– Хей, Лен, – окликнул он, выуживая ее из толстых зыбучих слоев переживаний и дискомфорта.

– Да?

– А ты красивая!

Она прильнула к нему. Поцелуй меня. Спасибо. Да, я сама знаю, что я красивая, но почему бы тебе не подчеркнуть это своим поцелуем и ладонью. Лен воспринимала ладони Алекса как физиологический сканер подтверждения красоты. Как-то она сказала об этом, на что получила от мужа ремарку: НЕИЗМЕННОЙ красоты. А если неизменной, спросила тогда Лен, то почему нужно подтверждение? Для удовольствия. Это эгоизм, дорогая. Я будто каждый раз вылепливаю тебя заново. Ты же видишь свою фигурку.

И она видела.

Алекс любил ее поцелуи. На вкус они были как родниковая вода.

НО: не отвлекаемся; успеем еще обсудить и Парочку, и остальных.

Они покинули лес и вновь вступили на территорию жаркого солнца, потихоньку готовящегося на короткое время уступить место луне.

– Гляди. Кажется, наш наблюдатель побежал напрямую, – Алекс указал на примятую траву справа от тропинки.

– Ну и зря он. Для кого дорожки-то?

– Хех, дорожки на утесе. Природа явно удивляется такой прилежности.

Лен, однако, была серьезной.

– И пусть! Если мы не будем показывать приезжим, как и где ходить, они тут все вытопчут, как…

– Как бараны! – не думая, подхватил Алекс.

Лен помедлила, взвесила и кивнула. И оба рассмеялись.

Они прилежно пошли по вытоптанной народной тропе, которая там в лесу встречалась со своей сестрой-перпендикуляром, превращаясь в Заплатку. А перед их ногами тропа плавно сворачивала вправо и шла вниз по скользкому склону.

Стоп. А почему скользкому?

– Такое ощущение, что прошел дождик, – сказал Алекс. Его взгляд упал на туфли Лен. На них прозрачными жучками сидели капли. Видать, пристали при выходе из леса. – Да.

– Странно. На небе ни тучки. Да и я все время смотрела на облака… Как-то быстро и внезапно.

– Просто Бог долго терпел.

– Перестань! Ну зачем ты опять шутишь про это?

– Ну прости. Держись за мою руку, тут скользко.

Тропа переросла в грунтовую дорогу, сейчас немного раскисшую. Она соединяет подступ к Волчьему утесу и шоссе 97, окаймляющему с запада восточную часть полуострова. Асфальтовая нить, на которую нанизаны прибрежные города. Между утесом и шоссе – пансионат «Теплый вдох», огороженный двухметровым забором.
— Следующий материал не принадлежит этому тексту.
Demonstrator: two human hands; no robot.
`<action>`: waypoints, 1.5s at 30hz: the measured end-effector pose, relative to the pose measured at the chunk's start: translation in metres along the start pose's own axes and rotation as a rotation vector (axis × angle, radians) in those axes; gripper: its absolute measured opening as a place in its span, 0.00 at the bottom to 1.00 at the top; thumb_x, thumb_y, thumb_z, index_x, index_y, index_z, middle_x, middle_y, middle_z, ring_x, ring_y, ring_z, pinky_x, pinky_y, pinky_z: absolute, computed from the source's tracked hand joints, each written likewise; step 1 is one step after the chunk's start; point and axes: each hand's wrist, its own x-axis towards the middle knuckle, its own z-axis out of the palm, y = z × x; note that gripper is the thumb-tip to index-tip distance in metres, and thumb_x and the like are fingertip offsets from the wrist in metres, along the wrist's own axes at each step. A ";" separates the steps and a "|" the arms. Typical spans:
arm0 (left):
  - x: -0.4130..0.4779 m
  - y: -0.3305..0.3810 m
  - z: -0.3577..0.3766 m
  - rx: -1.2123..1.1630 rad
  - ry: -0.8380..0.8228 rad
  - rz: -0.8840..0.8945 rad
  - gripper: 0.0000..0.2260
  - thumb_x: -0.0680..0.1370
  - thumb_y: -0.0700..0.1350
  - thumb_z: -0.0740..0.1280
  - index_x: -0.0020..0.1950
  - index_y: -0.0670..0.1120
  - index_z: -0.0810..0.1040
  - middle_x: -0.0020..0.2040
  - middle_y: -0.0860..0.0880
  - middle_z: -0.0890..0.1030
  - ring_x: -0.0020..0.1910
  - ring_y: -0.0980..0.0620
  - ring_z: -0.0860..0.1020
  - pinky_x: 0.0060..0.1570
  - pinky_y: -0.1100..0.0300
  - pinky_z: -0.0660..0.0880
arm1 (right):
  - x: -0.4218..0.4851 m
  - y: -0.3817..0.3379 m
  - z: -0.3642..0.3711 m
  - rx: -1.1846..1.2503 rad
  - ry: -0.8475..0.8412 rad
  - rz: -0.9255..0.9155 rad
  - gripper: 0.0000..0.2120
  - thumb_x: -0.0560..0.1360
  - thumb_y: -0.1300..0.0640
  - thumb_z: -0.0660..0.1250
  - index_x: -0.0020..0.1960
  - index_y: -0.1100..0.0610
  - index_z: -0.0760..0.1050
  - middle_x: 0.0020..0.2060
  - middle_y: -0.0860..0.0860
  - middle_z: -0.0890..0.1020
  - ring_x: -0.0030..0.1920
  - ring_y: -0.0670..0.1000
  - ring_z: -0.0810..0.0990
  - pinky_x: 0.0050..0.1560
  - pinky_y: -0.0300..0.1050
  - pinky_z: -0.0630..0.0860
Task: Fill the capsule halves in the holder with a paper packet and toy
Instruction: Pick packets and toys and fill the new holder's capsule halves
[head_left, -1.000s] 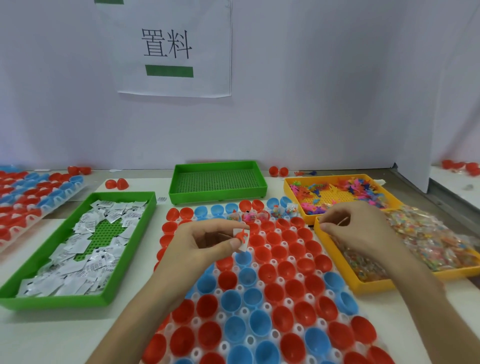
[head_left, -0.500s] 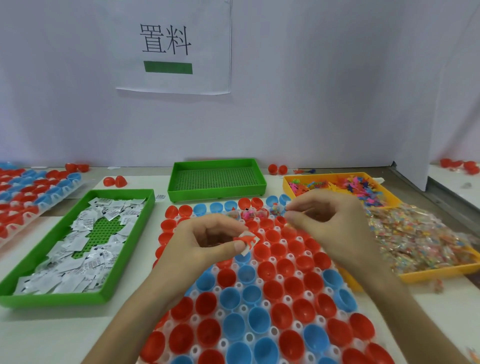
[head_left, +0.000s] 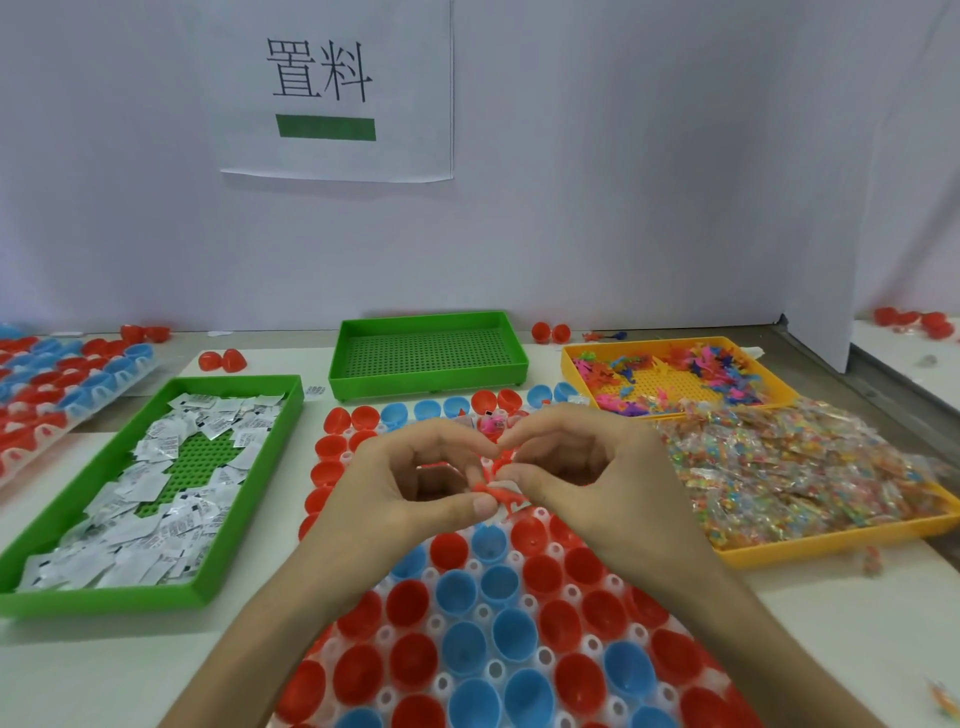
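A white holder full of red and blue capsule halves lies in front of me. Above its middle, my left hand pinches a small red toy together with a white paper packet between thumb and fingers. My right hand has come against it, and its fingertips pinch the same toy from the right. A few halves in the far row hold small wrapped toys. What lies under my hands is hidden.
A green tray of white paper packets sits at the left. An empty green tray stands behind the holder. Two yellow trays hold coloured toys and wrapped toys at the right. Another capsule holder lies at the far left.
My right hand moved left from the yellow tray to meet my left hand over the holder. My left hand kept the toy and packet and shifted slightly right.
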 end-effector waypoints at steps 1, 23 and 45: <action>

Небольшой комплекс из пары корпусов, нескольких пристроек и уютного внутреннего двора – с беседками, скамейками, столами для барбекю и шезлонгами подле бассейна. На его территории уже можно встретить с десятка полтора стариков и людей, близких к пенсии. Говорят, здешний воздух целебный, вот и едут сюда всякие противники антибиотиков и курсов лекарств, особенно если те стоят вдвое дороже, чем двухнедельное пребывание здесь со всеми процедурами и тремя полноценными приемами пищи, включенными в цену путевки. Молодежи меньше – она предпочитает города поактивнее, поживее, как, например, Саммервилль и еще с десяток похожих, а в Баттермилк приезжают в основном по вечерам и на выходных – искупаться, прикупить креветочных чипсов или креветочного масла, отдохнуть на крыше какого-нибудь ресторанчика, любуясь закатом, а потом отправиться в арендованный домик у самого моря.

СП как раз вышла к пансионату.

– Не знаю, по-моему, жить за забором, как скот, да еще и в таком месте, это преступление. Хотя другого пансионата все равно нет.

– Зато спокойно, – возразила Лен. – И воздух вкусный.

– Да а чего тут может быть неспокойного? Маньяков у нас нет, аномалий тоже.

С маньяками, дорогие мои, он оказался прав. Нет здесь ни убийств, ни насильников, ни прочих преступников – в той же сторожке, например, ни разу не находили не то что трупа, а даже следов крови. Этот город немножко о другом.